§ BRIEF: From the entries below, copy every line holding the word "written".

Extracted data entries:
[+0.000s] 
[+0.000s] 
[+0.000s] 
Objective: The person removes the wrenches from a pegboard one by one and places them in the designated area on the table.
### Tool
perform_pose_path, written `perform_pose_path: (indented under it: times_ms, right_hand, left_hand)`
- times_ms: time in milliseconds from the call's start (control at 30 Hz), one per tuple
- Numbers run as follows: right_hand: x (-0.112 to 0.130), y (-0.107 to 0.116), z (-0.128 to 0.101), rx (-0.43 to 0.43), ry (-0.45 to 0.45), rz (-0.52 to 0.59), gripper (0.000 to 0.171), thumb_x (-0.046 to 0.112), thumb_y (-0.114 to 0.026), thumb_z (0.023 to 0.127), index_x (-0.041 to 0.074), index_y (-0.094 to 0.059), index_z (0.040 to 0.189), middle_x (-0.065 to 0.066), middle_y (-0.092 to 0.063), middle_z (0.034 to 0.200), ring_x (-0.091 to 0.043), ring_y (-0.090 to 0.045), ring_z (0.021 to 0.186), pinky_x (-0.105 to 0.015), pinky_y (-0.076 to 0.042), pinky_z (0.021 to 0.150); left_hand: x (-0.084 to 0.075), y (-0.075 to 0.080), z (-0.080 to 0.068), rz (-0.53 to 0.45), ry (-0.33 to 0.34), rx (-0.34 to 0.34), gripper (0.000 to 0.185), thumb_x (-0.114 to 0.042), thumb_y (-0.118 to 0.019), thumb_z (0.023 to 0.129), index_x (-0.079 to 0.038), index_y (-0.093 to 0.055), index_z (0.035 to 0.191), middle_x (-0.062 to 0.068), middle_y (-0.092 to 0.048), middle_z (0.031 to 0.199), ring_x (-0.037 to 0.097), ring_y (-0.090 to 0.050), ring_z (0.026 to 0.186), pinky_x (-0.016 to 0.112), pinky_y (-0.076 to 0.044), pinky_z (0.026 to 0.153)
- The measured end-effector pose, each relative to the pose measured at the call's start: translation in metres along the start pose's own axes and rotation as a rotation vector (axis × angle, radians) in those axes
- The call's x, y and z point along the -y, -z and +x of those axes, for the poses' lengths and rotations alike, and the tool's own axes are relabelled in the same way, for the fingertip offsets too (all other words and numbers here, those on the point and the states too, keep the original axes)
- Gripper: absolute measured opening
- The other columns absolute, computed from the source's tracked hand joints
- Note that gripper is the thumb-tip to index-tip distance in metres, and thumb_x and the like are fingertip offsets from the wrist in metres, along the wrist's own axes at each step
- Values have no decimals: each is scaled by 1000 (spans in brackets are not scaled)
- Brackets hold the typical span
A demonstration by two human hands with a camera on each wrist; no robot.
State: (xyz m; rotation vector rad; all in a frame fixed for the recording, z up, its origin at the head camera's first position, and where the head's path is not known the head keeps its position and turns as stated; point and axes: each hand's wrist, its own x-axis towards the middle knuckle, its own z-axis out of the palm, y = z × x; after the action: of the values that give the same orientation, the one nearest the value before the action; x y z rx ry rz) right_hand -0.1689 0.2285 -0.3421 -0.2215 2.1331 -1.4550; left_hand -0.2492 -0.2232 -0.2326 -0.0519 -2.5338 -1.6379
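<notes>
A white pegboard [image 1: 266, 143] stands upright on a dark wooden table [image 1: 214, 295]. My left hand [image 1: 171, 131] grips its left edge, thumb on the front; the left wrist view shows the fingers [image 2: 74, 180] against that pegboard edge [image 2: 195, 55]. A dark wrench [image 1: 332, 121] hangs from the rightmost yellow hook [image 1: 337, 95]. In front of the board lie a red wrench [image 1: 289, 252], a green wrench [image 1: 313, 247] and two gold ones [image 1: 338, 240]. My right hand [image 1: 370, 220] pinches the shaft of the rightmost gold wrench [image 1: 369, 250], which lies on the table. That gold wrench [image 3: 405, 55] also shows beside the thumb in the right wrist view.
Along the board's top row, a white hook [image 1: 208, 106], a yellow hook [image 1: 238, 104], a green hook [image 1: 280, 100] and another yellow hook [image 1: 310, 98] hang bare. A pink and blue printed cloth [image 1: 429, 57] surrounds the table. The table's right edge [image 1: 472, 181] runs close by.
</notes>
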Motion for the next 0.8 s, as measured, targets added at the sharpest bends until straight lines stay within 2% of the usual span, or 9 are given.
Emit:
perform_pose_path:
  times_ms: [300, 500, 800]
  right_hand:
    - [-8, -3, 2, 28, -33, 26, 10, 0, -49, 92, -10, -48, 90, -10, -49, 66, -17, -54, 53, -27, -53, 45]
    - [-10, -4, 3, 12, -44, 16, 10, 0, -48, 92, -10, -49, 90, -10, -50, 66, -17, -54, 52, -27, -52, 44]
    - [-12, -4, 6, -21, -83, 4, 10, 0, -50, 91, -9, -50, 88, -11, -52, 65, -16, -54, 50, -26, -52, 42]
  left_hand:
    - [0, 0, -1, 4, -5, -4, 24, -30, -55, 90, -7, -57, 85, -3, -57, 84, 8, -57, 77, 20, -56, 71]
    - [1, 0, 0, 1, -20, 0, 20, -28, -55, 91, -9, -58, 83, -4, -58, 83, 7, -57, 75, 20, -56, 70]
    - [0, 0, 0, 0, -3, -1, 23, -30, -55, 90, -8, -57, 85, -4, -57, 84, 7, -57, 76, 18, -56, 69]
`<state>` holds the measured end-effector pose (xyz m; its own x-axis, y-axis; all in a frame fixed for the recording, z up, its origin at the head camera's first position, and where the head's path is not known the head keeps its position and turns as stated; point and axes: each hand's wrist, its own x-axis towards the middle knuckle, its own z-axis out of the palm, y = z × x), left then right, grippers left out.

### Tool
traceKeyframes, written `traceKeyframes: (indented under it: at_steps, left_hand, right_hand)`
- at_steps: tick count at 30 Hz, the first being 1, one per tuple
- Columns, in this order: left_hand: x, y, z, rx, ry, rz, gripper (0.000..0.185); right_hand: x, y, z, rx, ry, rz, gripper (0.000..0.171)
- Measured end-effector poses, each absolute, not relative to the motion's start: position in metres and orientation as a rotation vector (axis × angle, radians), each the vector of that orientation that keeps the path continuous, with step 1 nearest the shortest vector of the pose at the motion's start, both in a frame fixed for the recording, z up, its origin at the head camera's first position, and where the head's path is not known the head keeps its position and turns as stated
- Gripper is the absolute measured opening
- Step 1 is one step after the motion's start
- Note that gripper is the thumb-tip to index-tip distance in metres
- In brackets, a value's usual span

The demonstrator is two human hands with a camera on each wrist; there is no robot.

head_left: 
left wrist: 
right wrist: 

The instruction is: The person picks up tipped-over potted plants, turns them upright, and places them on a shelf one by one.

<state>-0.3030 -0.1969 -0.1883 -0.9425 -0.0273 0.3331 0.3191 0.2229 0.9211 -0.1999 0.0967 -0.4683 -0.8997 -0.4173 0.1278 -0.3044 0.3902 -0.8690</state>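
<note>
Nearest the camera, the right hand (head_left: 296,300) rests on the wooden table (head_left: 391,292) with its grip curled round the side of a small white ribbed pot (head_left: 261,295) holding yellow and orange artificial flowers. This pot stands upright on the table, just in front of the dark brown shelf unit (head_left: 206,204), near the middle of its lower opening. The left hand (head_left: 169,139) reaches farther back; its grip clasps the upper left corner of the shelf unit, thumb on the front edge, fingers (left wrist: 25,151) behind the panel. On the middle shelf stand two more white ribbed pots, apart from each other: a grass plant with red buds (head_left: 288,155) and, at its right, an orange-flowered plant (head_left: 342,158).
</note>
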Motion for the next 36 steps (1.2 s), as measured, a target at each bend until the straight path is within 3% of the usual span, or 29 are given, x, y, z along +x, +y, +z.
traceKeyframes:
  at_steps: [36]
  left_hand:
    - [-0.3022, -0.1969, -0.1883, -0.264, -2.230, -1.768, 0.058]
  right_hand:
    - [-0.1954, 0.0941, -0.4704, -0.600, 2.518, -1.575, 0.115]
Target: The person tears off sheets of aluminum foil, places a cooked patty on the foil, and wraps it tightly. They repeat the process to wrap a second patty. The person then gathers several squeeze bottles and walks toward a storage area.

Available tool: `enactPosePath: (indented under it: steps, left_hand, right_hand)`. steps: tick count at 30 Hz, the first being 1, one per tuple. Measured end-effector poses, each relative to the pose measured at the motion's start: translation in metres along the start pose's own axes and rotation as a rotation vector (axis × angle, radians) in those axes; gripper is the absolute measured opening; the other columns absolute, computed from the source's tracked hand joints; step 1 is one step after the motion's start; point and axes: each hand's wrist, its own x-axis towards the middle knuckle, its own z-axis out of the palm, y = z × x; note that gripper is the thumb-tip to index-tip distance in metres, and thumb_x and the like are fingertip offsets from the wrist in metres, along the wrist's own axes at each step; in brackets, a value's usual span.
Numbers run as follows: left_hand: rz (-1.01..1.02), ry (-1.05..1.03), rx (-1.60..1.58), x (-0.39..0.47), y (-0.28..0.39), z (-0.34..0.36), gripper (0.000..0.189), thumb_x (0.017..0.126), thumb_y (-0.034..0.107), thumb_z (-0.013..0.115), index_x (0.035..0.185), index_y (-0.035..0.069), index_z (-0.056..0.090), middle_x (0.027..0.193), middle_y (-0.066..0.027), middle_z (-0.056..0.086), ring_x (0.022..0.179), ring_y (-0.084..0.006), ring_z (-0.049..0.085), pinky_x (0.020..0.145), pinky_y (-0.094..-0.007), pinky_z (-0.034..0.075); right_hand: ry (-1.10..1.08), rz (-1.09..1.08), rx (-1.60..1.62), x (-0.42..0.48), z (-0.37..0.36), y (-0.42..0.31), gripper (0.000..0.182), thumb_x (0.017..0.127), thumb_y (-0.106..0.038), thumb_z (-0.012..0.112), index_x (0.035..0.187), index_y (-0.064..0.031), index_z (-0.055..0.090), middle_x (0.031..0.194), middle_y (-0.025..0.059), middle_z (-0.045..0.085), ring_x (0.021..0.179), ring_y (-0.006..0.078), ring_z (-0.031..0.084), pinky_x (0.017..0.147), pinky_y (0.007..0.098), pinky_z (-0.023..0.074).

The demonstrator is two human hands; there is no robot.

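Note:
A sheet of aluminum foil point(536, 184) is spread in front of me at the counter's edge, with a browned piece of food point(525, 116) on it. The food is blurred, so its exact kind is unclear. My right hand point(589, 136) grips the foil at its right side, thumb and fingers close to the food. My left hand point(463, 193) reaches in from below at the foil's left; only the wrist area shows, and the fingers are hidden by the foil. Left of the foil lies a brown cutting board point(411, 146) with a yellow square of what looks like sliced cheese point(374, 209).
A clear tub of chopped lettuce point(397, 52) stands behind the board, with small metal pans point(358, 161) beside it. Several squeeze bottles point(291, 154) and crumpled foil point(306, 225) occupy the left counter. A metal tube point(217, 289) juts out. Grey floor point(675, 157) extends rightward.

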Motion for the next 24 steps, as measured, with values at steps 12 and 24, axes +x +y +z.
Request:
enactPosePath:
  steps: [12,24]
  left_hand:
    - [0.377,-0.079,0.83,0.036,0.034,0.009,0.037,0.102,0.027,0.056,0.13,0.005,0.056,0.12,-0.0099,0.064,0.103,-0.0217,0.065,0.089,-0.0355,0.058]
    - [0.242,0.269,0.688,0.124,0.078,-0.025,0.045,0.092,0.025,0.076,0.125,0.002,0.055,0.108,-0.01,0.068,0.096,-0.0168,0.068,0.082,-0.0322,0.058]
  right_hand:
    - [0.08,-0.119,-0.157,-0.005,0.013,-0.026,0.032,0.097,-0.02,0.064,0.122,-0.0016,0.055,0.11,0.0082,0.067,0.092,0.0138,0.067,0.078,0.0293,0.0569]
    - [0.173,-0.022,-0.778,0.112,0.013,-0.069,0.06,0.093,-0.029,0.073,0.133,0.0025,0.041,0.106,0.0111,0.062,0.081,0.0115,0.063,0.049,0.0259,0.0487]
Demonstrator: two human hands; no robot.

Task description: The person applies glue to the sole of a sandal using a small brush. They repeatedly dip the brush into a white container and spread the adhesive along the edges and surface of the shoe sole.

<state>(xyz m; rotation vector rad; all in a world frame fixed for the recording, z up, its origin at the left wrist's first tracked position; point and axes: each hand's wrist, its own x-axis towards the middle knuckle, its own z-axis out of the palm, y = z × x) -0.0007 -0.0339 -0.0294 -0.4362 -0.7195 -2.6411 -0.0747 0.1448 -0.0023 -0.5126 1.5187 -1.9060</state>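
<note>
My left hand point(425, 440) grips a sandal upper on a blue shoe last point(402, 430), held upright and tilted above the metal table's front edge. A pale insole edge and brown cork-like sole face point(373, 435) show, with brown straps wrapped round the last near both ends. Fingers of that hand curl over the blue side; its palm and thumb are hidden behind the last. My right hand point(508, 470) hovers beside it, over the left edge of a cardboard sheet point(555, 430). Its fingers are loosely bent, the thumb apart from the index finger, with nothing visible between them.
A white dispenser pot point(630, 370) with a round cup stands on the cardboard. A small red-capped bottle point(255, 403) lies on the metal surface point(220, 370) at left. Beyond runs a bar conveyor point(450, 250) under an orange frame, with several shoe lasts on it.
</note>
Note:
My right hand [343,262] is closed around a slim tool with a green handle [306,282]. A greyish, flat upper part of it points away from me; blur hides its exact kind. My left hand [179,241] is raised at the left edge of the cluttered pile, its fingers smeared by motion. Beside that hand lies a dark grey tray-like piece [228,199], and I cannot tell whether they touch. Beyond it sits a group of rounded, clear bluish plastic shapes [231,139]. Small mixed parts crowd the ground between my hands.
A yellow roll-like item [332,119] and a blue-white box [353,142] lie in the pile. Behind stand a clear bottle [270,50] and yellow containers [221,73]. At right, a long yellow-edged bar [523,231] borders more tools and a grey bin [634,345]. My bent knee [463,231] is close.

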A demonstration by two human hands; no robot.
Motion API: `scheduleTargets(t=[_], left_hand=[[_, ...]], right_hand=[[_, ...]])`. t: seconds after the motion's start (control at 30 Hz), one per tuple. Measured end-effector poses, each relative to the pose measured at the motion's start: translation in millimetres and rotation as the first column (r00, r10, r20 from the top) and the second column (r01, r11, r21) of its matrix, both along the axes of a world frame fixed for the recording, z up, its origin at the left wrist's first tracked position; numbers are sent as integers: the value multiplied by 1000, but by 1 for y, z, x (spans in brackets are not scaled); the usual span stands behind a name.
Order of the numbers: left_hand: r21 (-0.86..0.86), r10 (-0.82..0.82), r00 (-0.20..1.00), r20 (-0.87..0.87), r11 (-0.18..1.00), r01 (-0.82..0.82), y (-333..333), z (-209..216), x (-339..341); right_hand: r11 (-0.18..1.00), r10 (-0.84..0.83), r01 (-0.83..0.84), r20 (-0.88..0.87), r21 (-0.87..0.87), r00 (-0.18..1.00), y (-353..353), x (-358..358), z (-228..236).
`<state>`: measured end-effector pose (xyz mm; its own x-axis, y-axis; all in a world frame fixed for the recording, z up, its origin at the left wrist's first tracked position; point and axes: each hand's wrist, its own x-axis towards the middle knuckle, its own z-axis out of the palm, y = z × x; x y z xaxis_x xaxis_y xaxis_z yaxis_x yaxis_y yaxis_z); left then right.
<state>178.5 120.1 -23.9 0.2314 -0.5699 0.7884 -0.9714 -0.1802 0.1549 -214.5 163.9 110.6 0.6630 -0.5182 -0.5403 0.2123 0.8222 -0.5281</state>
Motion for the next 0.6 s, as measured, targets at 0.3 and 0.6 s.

§ REPLY TO THE EXERCISE:
perform_pose_path, written `perform_pose_path: (indented under it: times_ms, right_hand, left_hand)`
traceKeyframes, written `traceKeyframes: (indented under it: at_steps, left_hand, right_hand)`

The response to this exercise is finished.